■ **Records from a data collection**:
# # # #

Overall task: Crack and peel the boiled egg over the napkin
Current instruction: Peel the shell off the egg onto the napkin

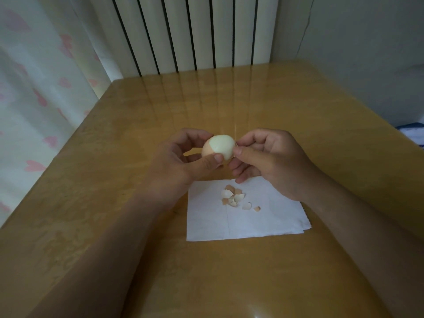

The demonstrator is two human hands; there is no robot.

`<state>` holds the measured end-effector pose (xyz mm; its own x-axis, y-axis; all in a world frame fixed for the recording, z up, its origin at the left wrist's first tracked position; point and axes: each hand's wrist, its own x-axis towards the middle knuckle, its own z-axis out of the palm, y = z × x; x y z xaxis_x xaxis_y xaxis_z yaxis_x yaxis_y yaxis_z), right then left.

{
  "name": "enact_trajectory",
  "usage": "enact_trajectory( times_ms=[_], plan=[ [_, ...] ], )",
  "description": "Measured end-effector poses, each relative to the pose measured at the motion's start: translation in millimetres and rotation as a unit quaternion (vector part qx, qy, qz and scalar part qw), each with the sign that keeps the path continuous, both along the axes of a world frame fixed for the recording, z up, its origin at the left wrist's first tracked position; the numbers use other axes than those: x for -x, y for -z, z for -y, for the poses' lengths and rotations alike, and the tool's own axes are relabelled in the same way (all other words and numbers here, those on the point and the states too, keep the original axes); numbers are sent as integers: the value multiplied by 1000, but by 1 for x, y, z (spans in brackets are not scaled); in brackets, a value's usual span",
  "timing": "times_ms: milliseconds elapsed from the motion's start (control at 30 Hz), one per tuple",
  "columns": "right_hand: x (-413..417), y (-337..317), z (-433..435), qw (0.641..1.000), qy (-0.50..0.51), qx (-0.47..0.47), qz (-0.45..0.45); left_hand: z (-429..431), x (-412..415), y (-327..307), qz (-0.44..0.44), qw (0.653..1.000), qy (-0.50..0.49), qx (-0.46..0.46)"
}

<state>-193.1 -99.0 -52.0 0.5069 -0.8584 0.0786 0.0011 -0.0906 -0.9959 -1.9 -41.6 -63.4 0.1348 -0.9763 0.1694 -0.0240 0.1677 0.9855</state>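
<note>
My left hand [181, 160] grips a boiled egg [219, 146] between thumb and fingers, above the far edge of a white napkin [243, 223]. Most of the egg shows bare white; a patch of brown shell stays on its left end. My right hand [268, 159] pinches at the egg's right side with thumb and forefinger, on what looks like a thin bit of shell or membrane. A small heap of shell pieces [232, 196] lies on the napkin below the hands.
The napkin lies on a glossy wooden table [137, 134]. A white radiator [183, 31] stands behind the table's far edge, a curtain with pink hearts [41, 88] hangs at the left, and a blue and white item [413, 131] sits at the right edge.
</note>
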Motion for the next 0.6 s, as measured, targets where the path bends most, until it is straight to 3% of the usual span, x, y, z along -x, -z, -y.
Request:
enact_trajectory(
  times_ms=[300,600],
  plan=[
    [-5,3,-2,994,64,53,-77,1,3,3,30,999,-10,-6],
    [0,1,-1,983,80,114,-118,2,3,-5,-135,988,31,-70]
  ],
)
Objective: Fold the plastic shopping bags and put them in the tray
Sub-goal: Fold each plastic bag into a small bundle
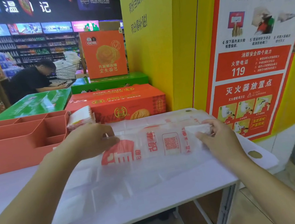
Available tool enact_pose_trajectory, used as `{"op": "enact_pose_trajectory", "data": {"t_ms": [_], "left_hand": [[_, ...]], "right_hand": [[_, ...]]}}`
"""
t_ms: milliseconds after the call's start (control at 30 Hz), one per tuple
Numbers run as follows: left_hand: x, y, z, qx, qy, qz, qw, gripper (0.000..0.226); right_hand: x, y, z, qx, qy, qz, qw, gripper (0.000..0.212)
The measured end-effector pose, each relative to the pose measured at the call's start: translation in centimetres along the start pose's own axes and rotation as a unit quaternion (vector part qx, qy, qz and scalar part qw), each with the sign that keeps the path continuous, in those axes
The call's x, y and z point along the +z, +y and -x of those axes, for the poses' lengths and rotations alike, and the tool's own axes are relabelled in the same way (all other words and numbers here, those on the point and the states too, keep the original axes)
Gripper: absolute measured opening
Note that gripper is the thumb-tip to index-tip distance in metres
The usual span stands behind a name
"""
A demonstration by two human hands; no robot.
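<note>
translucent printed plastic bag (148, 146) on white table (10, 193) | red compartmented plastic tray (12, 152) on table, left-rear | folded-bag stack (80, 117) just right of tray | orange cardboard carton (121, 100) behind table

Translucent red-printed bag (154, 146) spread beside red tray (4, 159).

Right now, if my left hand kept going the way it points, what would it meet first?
Likely the right hand, across the plastic bag both hold; the left hand aims rightward, though depth is unclear.
</note>
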State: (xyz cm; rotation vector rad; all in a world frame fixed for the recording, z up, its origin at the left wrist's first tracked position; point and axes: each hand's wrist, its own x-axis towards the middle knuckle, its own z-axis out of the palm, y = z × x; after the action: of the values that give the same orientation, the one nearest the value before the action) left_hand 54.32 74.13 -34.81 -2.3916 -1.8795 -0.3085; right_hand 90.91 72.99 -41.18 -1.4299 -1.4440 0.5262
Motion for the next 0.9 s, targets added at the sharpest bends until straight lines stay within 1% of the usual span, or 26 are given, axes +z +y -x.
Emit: {"op": "enact_pose_trajectory", "data": {"t_ms": [67,133,200,267,300,367,467,600,700,800,833,900], "left_hand": [[0.5,-0.1,-0.4,-0.007,0.012,-0.012,1.0,0.025],[1.6,-0.5,-0.5,-0.013,0.006,-0.012,1.0,0.024],[2.8,-1.1,-0.5,-0.014,0.0,-0.017,1.0,0.029],[3.7,-1.5,-0.4,-0.006,0.005,-0.036,0.999,0.034],[4.0,-1.4,-0.4,0.001,0.01,-0.046,0.999,0.033],[4.3,-1.2,-0.2,0.015,0.012,-0.045,0.999,0.03],[4.7,-0.8,0.1,0.038,0.022,-0.036,0.998,0.034],[5.2,-1.4,-0.1,0.041,0.051,-0.061,0.996,0.041],[5.5,-1.9,-0.2,0.034,0.064,-0.07,0.995,0.052],[5.8,-1.6,-0.1,0.001,0.03,-0.079,0.996,0.045],[5.8,-1.5,-0.1,-0.016,0.024,-0.084,0.996,0.046],[5.7,-1.3,-0.1,-0.061,0.027,-0.13,0.989,0.059]], "right_hand": [[0.2,-0.1,0.1,0.001,-0.009,0.028,1.0,0.045],[0.4,-0.3,0.3,-0.005,-0.015,0.078,0.997,0.053],[0.7,-0.4,0.4,-0.017,-0.02,0.122,0.992,0.062],[0.9,-0.4,0.5,-0.027,-0.029,0.171,0.984,0.066],[1.0,-0.4,0.5,-0.03,-0.033,0.198,0.979,0.067],[1.1,-0.5,0.5,-0.029,-0.037,0.246,0.968,0.065],[1.2,-0.6,0.6,-0.027,-0.033,0.309,0.95,0.06],[1.4,-0.7,0.5,-0.016,-0.026,0.35,0.936,0.057],[1.4,-0.7,0.7,-0.014,-0.015,0.372,0.928,0.057],[1.3,-0.8,0.8,-0.029,-0.018,0.386,0.922,0.056],[1.3,-0.7,0.8,-0.037,-0.019,0.39,0.92,0.054],[1.3,-0.5,0.8,-0.052,-0.02,0.398,0.916,0.048]]}}
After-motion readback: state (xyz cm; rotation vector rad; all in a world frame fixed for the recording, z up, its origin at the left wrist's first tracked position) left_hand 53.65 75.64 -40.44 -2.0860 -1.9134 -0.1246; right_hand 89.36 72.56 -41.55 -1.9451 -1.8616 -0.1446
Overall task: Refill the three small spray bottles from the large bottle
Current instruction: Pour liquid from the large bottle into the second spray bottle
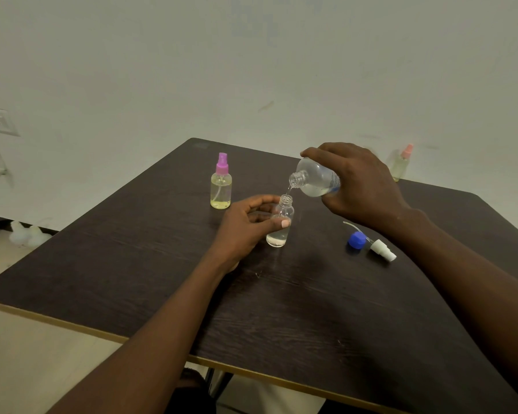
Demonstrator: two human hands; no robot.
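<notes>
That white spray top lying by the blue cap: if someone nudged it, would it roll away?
Probably a little: the white spray top is round and lies on its side. Its thin tube looks bendy and may curb the roll. Small plastic, so likely light.

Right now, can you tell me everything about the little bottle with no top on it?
The little bottle is clear, plastic-looking, with rounded shoulders and a ridged open neck. It stands upright on the dark table, with a little clear liquid at its bottom. The left hand holds its middle between thumb and fingers. A thin stream from the tilted large bottle falls into its neck.
</notes>
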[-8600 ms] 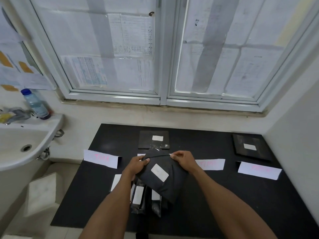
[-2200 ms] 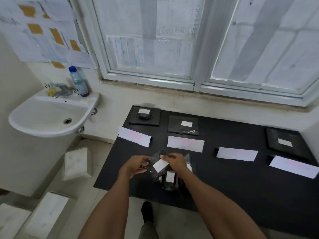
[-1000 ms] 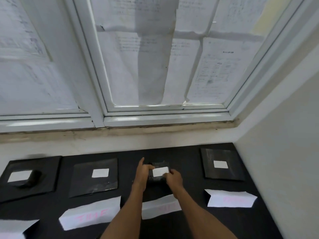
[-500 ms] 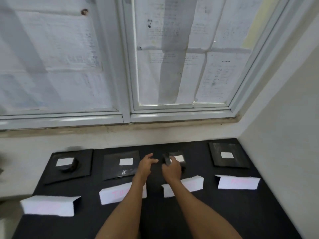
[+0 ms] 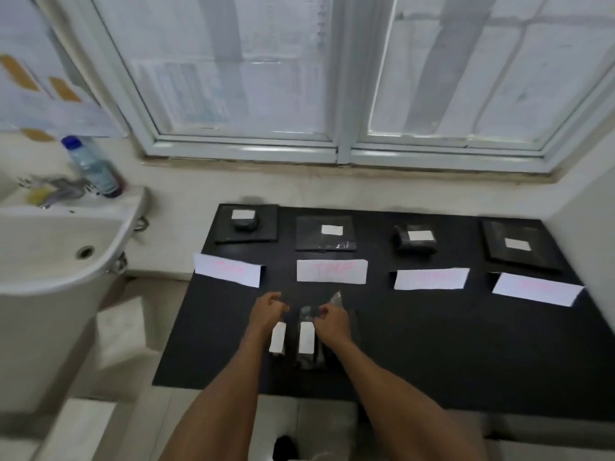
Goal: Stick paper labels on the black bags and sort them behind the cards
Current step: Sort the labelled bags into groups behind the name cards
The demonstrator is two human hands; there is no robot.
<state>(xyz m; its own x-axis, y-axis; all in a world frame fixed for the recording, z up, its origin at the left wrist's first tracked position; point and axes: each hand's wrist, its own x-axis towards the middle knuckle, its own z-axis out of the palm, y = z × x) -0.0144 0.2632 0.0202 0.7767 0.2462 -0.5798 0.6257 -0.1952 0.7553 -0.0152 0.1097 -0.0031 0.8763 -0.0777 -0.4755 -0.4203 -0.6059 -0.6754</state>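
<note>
Four folded white cards stand in a row on the black table (image 5: 432, 344): first card (image 5: 228, 273), second card (image 5: 331, 271), third card (image 5: 431, 278), fourth card (image 5: 537, 289). Behind each lies a labelled black bag: (image 5: 246, 222), (image 5: 326, 232), (image 5: 416, 239), (image 5: 519, 249). Near the front edge is a pile of black bags (image 5: 309, 357) with white labels (image 5: 306, 337). My right hand (image 5: 332, 319) pinches the top of one bag in the pile. My left hand (image 5: 268, 309) hovers curled over the pile's left side; blur hides whether it holds anything.
A white sink (image 5: 50, 254) with a tap and a plastic bottle (image 5: 93, 168) stands left of the table. White blocks (image 5: 119, 331) lie on the floor below it. A wall closes the right side, and papered windows rise behind the table.
The small labelled bag now lies behind the third card, released. Both hands have drawn back to the pile at the table's front, and my view has tilted down and left.
</note>
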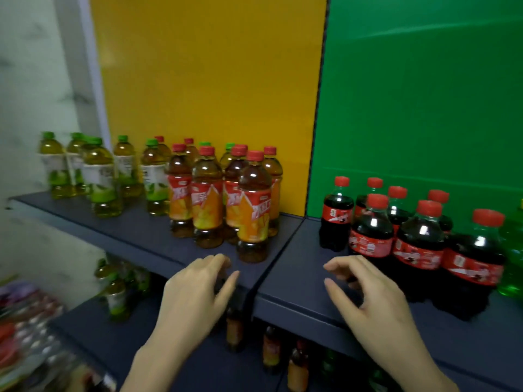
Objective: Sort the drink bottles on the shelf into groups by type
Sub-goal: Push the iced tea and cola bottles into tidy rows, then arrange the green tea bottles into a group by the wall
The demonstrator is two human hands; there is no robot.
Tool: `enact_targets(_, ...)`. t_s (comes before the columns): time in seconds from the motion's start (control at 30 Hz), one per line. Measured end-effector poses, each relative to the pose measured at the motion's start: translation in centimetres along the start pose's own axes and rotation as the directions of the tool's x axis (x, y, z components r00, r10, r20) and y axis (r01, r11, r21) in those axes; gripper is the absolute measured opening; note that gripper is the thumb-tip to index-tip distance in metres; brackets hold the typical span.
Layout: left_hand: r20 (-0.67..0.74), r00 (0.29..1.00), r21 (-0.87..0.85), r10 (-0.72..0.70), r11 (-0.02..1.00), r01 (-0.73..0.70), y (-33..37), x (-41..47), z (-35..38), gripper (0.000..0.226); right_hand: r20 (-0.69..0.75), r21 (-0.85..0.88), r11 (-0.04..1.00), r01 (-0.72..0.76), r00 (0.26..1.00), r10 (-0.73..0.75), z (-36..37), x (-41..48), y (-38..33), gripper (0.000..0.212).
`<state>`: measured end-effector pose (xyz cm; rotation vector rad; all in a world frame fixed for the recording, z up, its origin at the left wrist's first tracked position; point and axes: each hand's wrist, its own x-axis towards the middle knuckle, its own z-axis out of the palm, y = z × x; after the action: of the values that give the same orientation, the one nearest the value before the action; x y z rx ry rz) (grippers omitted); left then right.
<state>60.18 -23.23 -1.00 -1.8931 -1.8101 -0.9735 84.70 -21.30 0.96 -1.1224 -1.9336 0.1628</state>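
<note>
Left hand (195,290) and right hand (365,292) nearest the lens, both reaching forward over the front edge of the upper shelf (135,230). Each is empty, fingers loosely bent, thumb spread. Cannot tell whether the fingertips touch the board.

Upper shelf, dark blue-grey, two bays:
- Left bay, yellow back panel (212,80). Green-capped tea bottles (99,176) stand upright at the far left, white and green labels, pale liquid. Just right of them is a tight cluster of red-capped tea bottles (208,193) with orange labels and brown liquid. The front one (253,207) stands just beyond the left hand's fingertips. A few green caps show behind this cluster, and one red cap shows behind the green group.
- Right bay, green back panel (424,94). Cola bottles (418,236), red caps and red labels, are grouped upright. The nearest sit just right of the right hand. One green soda bottle (512,250) is cut off at the frame's right edge, beside the cola.

Lower shelf (79,323): more green-capped bottles (116,295) at left, orange-labelled ones (271,346) under the hands. Blurred.

Bottom left: coloured packets (25,321), too blurred to identify.
</note>
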Motion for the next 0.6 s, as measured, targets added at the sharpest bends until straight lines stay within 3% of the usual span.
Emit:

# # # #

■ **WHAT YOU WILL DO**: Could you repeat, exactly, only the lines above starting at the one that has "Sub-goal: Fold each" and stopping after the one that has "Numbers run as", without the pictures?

■ **WRITTEN SOLUTION**:
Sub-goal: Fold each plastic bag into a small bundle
Available tool enact_pose_trajectory, used as `{"op": "enact_pose_trajectory", "data": {"t_ms": [_], "left_hand": [[_, ...]], "right_hand": [[_, ...]]}}`
"""
t_ms: milliseconds after the call's start (control at 30 Hz), one per tuple
Numbers run as follows: left_hand: x, y, z, qx, qy, qz, qw, gripper (0.000..0.226); right_hand: x, y, z, qx, qy, qz, qw, gripper (0.000..0.212)

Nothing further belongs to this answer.